The retail entrepreneur who conquered the UK high street with the Danish brand Tiger is looking to repeat the success with the launch of a new children’s clothing and toy chain.

Philip Bier will open the first ÏD Kids store in London next month after finalising a franchise deal with the eponymous French company. With a turnover of €860m (£750m), the retail giant owns eight brands including kidswear label Okaïdi and Oxybul, a range of educational toys, and has a global network of 1,200 shops.

Bier, who opened the first Tiger store in Basingstoke in 2005, became a multi-millionaire after selling his stake in the successful chain last year.
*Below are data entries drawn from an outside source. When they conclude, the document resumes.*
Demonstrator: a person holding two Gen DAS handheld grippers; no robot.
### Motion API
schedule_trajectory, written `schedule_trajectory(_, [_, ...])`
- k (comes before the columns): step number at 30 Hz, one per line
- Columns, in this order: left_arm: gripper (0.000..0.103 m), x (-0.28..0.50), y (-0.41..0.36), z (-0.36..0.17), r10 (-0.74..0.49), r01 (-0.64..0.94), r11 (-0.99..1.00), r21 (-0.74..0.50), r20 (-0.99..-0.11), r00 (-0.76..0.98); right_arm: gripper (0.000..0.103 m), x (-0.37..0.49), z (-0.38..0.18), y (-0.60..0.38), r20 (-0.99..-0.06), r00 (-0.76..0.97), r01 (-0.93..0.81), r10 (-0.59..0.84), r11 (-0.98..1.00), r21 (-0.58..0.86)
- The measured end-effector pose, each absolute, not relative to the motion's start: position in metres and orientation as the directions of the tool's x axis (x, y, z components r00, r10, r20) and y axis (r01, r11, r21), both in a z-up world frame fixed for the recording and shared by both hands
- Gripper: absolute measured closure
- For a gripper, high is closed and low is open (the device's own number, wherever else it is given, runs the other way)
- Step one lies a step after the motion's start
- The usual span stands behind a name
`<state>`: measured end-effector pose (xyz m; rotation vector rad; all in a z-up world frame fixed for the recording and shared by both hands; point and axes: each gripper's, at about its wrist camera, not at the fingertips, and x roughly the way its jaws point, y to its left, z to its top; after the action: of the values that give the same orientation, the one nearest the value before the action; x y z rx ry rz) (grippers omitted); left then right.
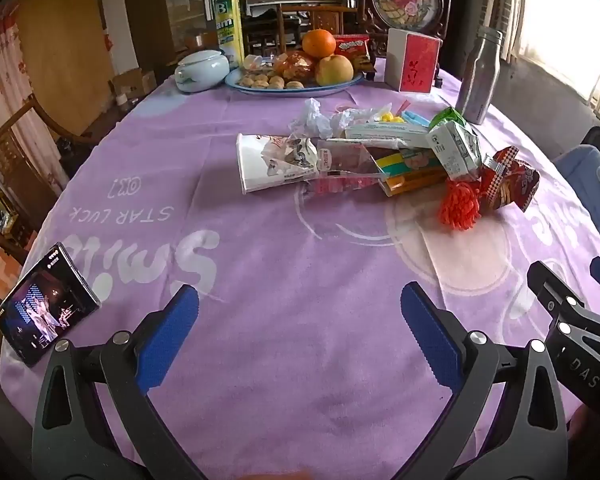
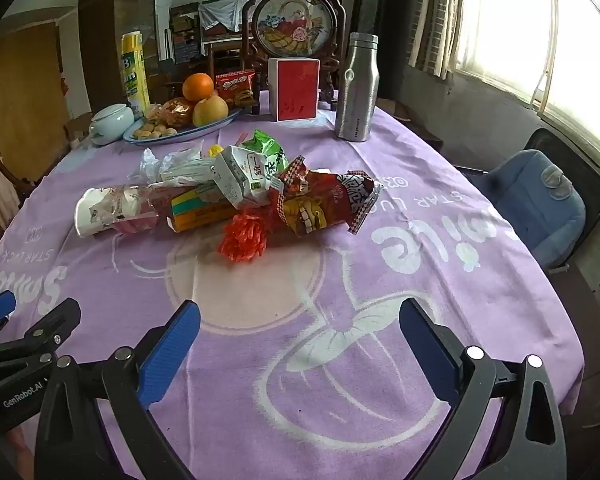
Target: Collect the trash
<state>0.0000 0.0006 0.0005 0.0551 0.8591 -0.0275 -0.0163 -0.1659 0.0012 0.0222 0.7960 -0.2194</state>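
A pile of trash lies mid-table on the purple cloth: a white paper cup on its side, a green-white drink carton, a red snack bag, an orange-red mesh tuft, an orange-yellow box and crumpled clear wrappers. My left gripper is open and empty, near the table's front edge. My right gripper is open and empty, also well short of the pile.
A phone leans at the front left. At the back stand a fruit plate, a lidded white pot, a red-white box, and a steel bottle. A blue-cushioned chair is at the right.
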Motion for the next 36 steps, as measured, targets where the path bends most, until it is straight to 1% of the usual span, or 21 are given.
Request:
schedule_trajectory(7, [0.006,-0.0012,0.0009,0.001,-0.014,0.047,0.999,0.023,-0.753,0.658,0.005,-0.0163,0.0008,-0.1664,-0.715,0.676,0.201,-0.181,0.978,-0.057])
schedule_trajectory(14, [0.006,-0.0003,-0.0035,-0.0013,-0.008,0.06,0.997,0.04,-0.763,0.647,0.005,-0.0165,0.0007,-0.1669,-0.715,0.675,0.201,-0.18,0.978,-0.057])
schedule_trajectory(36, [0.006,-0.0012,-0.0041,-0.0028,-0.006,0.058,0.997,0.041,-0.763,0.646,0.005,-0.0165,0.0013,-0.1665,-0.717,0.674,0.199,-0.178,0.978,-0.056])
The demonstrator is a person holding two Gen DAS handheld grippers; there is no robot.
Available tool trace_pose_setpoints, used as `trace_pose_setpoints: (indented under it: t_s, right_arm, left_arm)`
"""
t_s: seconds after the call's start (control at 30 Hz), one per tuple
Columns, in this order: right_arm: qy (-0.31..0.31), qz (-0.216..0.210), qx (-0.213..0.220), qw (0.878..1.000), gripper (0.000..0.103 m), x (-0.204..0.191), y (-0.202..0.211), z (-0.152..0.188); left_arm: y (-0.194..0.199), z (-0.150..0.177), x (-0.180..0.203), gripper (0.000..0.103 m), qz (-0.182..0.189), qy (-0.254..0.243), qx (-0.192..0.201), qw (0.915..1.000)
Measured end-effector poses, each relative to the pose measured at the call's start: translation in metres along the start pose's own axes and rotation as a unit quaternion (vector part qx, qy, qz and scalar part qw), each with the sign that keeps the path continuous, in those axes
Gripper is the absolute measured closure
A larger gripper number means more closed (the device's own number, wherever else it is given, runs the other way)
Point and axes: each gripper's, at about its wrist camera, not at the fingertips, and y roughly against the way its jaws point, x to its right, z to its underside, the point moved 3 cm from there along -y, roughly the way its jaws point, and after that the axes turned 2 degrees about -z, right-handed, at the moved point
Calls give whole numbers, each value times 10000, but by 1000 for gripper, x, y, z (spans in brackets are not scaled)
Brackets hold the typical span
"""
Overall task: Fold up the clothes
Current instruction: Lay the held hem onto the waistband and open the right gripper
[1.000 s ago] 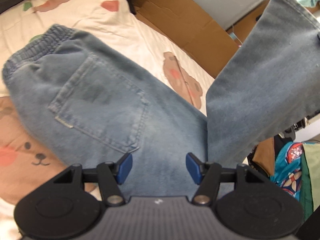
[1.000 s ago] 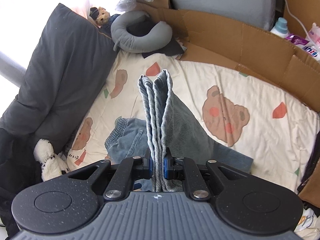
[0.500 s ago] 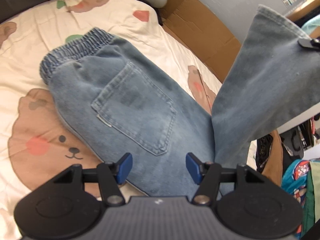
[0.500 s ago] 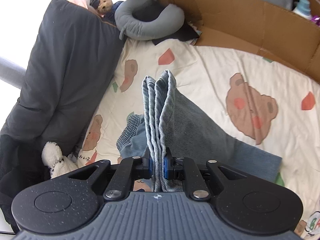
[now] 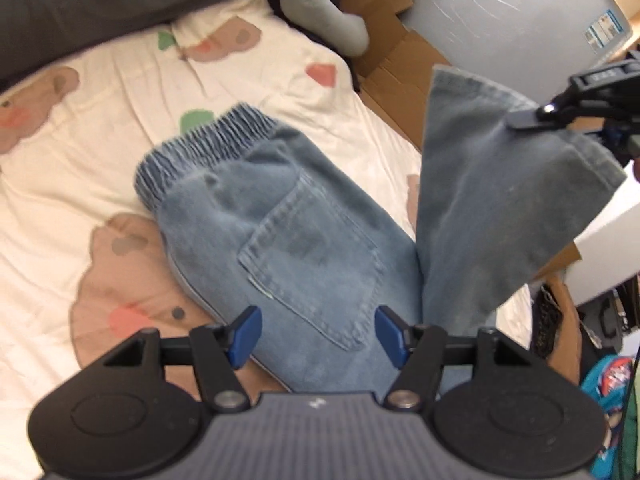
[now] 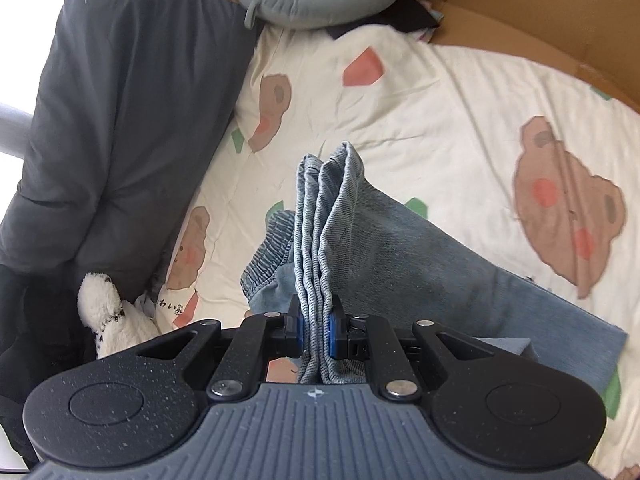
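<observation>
Bear-print bedsheet: blue jeans lying on it, waistband up-sheet. Right gripper pinching their bunched leg hems, raised above. Left gripper spread, jaws opening, over the seat.

In the left wrist view the faded blue denim jeans run out of sight beneath the left tool, and motion blur smears the cream bear-print bedsheet. A colourful bag-like object, perhaps, is cut off at the right edge.
</observation>
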Motion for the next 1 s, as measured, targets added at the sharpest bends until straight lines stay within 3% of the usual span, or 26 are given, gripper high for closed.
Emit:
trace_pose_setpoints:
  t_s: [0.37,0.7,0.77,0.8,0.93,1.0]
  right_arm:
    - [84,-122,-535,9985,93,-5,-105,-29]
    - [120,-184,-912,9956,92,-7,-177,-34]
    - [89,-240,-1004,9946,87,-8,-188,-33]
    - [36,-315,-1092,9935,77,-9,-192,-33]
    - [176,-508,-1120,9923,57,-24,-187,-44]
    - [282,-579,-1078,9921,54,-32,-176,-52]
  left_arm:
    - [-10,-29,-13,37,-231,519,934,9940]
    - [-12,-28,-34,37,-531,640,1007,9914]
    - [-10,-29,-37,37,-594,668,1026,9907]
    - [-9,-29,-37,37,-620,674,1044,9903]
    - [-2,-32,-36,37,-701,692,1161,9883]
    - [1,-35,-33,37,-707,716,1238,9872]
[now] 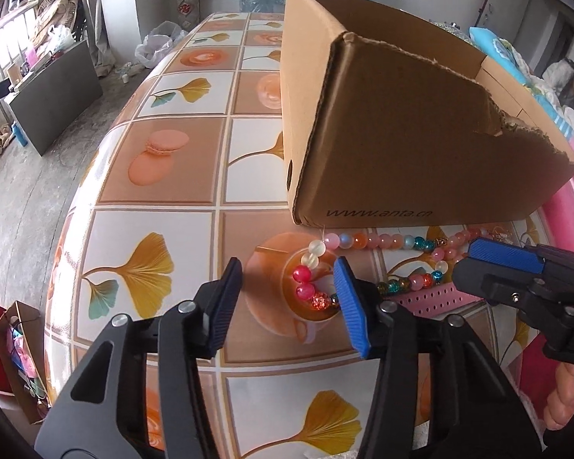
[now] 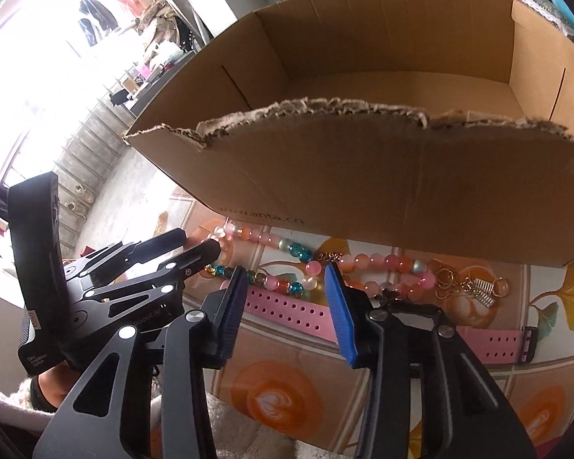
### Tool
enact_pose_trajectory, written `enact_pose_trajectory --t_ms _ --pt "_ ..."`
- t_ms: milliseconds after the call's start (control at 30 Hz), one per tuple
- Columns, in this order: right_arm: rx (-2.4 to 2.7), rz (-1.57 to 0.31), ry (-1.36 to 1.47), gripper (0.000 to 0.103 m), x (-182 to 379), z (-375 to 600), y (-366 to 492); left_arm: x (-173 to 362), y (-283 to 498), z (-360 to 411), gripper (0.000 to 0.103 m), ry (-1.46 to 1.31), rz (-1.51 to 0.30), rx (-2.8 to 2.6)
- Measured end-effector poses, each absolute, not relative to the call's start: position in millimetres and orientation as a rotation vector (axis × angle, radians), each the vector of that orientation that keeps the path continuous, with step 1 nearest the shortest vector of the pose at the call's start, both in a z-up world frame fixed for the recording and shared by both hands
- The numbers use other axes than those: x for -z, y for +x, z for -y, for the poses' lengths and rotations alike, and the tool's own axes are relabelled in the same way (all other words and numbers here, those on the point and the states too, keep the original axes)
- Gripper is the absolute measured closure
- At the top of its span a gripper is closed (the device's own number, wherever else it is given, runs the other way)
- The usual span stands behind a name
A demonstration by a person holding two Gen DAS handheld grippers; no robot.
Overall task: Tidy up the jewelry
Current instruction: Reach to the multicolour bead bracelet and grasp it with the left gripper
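with both the left gripper (image 1: 289, 302) and right gripper (image 2: 285, 311) spread wide and holding nothing, each should lower squarely over the bead necklace (image 2: 367, 264), pinch 1 bead firmly and lift together into the box (image 2: 401, 76).

You can read "www.anta.cn" printed along the lower edge of the cardboard box (image 1: 401, 145), at centre frame in the left wrist view and centre left in the right wrist view (image 2: 363, 183). Small print on the left tongs' body (image 2: 38, 287) at lower left is too blurred to read.
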State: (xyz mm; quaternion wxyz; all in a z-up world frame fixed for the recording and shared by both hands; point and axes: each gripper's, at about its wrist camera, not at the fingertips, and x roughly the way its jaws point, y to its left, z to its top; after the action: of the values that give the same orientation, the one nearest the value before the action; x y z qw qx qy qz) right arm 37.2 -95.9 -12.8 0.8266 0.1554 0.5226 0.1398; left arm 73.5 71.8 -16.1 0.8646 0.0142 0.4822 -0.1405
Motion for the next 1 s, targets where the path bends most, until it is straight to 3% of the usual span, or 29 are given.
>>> enact_pose_trajectory --t_ms 100,400,500,800,900,1000 --pt "-0.280 -1.125 0.335 0.069 17 92 43 17 76 -69 0.066 0.042 -1.005 0.310" --pt "-0.202 -1.159 0.273 0.084 19 78 57 17 74 -72 0.074 0.044 -1.008 0.339" --pt "-0.205 -1.166 0.249 0.090 15 71 65 17 75 -74 0.074 0.022 -1.012 0.344" --pt "-0.196 -1.116 0.129 0.093 9 35 70 19 77 -55 0.074 0.132 -0.987 0.321" --pt "-0.209 -1.114 0.151 0.093 7 30 73 18 78 -54 0.095 0.122 -0.986 0.318" --pt "-0.226 -1.112 0.197 0.093 9 41 73 17 79 -58 0.095 0.077 -1.000 0.324"
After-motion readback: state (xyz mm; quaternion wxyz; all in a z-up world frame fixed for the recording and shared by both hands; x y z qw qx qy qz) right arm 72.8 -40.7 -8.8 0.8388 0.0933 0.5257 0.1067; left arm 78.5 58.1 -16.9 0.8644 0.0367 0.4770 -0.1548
The ambitious Dane has now set up Bier Brothers with his brother Jacob, a top mergers and acquisitions lawyer, to bring new retail brands to our high streets.

“We want to be the preferred partner for foreign retailers who want to enter the UK,” said Bier. “The ambition is to have six brands in five years’ time.”

Bier is pressing ahead with the new business despite a punishing retail climate that has seen the share price of struggling Mothercare plummet and Toys R Us collapse into administration.

“If people say I’m mad I have some sympathy for that statement,” says Bier. “But if you take Toys R Us they stood still and relied on doing the same thing for 25 years with no material change in their model. They just expected customers to turn up with a basket and fill it. That doesn’t happen anymore.”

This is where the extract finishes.